▶ [TASK PROMPT] Please transcribe the data that follows exactly, from its first line through the line that contains "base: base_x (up".

=-=-=

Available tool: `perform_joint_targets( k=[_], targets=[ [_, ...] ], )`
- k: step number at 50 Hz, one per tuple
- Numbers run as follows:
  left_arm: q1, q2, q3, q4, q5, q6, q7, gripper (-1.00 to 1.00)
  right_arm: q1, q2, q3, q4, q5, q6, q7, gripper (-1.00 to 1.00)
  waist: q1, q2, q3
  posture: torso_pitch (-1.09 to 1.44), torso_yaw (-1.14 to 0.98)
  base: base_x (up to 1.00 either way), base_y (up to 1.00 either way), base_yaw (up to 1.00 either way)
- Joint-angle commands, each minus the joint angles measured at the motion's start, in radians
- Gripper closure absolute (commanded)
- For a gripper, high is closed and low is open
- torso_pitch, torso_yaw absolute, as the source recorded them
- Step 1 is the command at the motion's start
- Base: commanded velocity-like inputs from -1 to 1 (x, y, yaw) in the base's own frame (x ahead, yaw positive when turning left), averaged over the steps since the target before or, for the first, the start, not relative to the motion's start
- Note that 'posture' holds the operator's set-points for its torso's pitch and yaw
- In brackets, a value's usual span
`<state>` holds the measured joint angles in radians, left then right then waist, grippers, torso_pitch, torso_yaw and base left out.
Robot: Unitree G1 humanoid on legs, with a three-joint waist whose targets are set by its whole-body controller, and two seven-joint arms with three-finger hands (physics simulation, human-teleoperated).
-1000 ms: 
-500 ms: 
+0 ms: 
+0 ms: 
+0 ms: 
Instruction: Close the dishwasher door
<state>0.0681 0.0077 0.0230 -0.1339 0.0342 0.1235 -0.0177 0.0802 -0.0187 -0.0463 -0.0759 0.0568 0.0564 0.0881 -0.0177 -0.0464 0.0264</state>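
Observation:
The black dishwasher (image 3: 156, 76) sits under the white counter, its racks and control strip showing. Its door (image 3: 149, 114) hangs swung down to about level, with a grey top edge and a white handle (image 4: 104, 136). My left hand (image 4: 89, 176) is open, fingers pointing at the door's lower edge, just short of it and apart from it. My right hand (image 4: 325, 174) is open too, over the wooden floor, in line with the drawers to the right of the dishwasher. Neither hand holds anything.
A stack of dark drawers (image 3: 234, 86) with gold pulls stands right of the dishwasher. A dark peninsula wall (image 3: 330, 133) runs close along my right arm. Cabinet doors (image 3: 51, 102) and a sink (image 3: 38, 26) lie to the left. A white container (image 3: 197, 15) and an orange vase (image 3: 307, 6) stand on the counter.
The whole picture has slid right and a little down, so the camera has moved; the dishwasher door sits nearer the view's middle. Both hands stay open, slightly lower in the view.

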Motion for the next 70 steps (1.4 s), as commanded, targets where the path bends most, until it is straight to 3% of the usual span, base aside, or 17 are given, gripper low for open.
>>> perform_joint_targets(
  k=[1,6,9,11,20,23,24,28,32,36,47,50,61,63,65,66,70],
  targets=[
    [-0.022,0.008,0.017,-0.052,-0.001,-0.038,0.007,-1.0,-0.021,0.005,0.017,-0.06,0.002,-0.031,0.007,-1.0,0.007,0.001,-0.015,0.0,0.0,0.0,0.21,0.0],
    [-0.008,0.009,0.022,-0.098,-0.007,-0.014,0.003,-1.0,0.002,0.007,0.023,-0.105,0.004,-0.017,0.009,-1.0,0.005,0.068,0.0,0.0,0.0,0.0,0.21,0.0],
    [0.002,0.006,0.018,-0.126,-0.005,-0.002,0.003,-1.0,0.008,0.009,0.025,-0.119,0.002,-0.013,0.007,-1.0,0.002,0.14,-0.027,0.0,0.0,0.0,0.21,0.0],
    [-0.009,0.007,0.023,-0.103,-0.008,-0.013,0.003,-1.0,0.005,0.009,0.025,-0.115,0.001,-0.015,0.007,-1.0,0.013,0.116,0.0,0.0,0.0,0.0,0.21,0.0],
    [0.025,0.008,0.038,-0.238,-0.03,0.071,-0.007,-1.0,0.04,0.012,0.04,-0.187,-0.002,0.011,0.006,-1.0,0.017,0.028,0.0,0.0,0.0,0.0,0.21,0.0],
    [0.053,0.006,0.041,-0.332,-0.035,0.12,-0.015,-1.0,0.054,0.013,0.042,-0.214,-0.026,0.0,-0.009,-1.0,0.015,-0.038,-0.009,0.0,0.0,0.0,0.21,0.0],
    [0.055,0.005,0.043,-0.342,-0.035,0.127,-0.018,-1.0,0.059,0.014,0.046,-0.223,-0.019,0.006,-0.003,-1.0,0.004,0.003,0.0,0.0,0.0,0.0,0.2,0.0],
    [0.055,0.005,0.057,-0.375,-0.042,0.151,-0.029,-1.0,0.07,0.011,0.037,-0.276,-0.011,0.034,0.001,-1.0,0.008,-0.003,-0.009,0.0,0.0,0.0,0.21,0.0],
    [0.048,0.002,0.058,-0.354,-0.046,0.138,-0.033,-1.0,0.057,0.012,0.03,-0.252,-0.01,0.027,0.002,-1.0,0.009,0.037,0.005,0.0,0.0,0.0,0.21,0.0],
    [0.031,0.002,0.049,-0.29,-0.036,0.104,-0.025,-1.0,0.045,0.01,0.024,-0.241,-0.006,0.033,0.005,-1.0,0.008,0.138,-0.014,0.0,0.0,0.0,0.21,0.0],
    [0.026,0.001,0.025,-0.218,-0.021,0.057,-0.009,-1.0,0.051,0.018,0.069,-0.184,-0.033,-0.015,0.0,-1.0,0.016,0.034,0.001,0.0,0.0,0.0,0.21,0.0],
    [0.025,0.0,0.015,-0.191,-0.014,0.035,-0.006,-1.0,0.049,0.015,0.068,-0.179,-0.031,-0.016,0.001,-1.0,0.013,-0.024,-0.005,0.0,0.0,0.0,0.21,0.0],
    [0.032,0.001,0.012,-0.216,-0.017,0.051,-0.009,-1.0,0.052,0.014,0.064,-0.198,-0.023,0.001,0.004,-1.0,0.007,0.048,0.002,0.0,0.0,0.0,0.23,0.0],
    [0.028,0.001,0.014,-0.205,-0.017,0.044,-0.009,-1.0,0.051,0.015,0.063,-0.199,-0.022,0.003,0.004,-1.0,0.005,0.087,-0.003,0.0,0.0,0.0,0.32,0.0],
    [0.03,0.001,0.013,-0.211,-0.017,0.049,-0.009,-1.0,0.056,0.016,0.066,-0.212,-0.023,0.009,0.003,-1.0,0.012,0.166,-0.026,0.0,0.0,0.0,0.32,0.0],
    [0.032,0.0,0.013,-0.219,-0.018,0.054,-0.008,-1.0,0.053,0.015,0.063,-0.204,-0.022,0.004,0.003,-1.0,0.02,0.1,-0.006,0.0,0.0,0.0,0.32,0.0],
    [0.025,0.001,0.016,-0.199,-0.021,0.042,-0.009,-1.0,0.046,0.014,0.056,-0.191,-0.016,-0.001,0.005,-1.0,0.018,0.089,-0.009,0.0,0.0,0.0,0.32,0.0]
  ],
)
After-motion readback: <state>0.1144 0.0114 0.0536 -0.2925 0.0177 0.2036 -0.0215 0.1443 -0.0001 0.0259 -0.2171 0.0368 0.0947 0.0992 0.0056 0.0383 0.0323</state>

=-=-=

▶ [TASK SOLUTION]
Available tool: `perform_joint_targets( k=[_], targets=[ [_, ...] ], )`
- k: step number at 50 Hz, one per tuple
- Numbers run as follows:
  left_arm: q1, q2, q3, q4, q5, q6, q7, gripper (-1.00 to 1.00)
  right_arm: q1, q2, q3, q4, q5, q6, q7, gripper (-1.00 to 1.00)
  waist: q1, q2, q3
  posture: torso_pitch (-1.09 to 1.44), torso_yaw (-1.14 to 0.98)
  base: base_x (up to 1.00 either way), base_y (up to 1.00 either way), base_yaw (up to 1.00 either way)

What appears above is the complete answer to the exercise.